▸ **WHAT IS NEEDED**
In the entries below, how many lines contain the string "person"? State the number and nothing else.

TASK INPUTS Block Start

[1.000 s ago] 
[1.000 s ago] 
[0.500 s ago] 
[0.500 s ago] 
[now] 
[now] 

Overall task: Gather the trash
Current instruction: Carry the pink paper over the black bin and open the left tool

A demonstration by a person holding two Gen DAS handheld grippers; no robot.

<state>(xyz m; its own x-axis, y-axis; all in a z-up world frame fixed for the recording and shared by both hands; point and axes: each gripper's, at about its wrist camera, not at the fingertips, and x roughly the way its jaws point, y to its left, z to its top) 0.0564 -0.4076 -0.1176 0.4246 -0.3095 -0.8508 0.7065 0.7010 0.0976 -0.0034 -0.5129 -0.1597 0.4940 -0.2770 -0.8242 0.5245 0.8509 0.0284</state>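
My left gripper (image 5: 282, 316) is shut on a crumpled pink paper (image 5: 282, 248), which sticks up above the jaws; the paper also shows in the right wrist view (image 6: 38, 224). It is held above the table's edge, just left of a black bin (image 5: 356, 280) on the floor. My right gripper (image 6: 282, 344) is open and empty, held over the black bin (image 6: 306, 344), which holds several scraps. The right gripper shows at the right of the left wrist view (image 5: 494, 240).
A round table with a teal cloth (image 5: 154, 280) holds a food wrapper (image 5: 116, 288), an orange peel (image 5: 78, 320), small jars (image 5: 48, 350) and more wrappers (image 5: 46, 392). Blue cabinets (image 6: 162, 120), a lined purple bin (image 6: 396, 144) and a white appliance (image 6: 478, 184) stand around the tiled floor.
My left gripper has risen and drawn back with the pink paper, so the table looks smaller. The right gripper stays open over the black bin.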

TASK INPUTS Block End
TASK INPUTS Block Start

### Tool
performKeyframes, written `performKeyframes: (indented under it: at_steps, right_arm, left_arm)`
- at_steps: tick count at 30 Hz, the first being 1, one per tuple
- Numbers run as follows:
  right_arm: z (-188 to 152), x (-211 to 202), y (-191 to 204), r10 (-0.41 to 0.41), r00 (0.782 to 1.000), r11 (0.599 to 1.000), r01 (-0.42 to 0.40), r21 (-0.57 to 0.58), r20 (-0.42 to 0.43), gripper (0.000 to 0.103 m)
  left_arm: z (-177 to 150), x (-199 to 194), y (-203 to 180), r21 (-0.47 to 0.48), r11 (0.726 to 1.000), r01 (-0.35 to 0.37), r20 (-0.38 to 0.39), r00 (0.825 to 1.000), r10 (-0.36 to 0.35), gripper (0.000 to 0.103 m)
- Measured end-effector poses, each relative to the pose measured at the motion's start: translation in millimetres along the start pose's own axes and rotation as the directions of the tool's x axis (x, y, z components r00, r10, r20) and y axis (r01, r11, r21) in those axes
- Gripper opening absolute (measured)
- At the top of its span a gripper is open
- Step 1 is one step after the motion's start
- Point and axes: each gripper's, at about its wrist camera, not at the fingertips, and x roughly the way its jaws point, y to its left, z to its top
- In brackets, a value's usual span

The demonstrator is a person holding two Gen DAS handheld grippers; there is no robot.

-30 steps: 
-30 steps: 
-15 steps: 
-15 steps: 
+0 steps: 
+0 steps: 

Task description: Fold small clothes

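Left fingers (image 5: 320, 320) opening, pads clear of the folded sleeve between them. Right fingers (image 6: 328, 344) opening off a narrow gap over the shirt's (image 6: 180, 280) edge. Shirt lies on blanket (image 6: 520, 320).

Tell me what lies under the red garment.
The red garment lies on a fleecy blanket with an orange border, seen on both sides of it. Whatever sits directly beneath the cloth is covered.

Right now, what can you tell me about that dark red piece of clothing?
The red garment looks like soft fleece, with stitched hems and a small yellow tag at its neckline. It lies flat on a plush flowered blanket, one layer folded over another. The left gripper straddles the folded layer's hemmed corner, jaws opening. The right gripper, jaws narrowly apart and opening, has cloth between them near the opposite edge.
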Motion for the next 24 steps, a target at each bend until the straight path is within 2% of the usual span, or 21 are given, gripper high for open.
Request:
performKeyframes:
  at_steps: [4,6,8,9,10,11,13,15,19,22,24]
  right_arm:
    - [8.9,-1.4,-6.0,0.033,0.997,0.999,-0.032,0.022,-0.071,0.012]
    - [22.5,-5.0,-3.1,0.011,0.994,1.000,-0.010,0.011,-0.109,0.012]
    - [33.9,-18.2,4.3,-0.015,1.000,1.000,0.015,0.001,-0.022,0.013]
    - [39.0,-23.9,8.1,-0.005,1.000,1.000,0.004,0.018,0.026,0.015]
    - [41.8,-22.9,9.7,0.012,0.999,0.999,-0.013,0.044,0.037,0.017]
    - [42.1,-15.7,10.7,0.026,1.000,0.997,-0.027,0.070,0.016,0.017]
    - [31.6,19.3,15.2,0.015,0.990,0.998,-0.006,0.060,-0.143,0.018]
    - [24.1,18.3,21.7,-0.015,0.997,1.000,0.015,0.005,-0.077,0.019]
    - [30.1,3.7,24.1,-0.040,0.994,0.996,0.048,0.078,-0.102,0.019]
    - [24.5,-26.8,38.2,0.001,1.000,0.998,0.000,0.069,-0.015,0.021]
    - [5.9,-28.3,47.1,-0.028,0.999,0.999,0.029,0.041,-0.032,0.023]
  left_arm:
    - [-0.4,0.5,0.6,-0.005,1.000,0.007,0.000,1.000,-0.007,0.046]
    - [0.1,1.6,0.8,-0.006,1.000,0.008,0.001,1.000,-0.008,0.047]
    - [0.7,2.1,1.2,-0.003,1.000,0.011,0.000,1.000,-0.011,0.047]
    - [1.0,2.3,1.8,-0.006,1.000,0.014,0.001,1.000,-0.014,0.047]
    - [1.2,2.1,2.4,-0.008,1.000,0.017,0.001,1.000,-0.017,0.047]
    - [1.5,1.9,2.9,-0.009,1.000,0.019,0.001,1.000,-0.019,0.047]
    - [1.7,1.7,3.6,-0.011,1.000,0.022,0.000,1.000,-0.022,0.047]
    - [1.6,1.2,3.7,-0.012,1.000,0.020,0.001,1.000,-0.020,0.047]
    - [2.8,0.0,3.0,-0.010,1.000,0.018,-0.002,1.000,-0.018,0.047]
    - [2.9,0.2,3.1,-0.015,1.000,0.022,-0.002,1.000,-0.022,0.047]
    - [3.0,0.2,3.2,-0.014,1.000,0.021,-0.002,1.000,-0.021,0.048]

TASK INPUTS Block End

▸ **SOLUTION**
2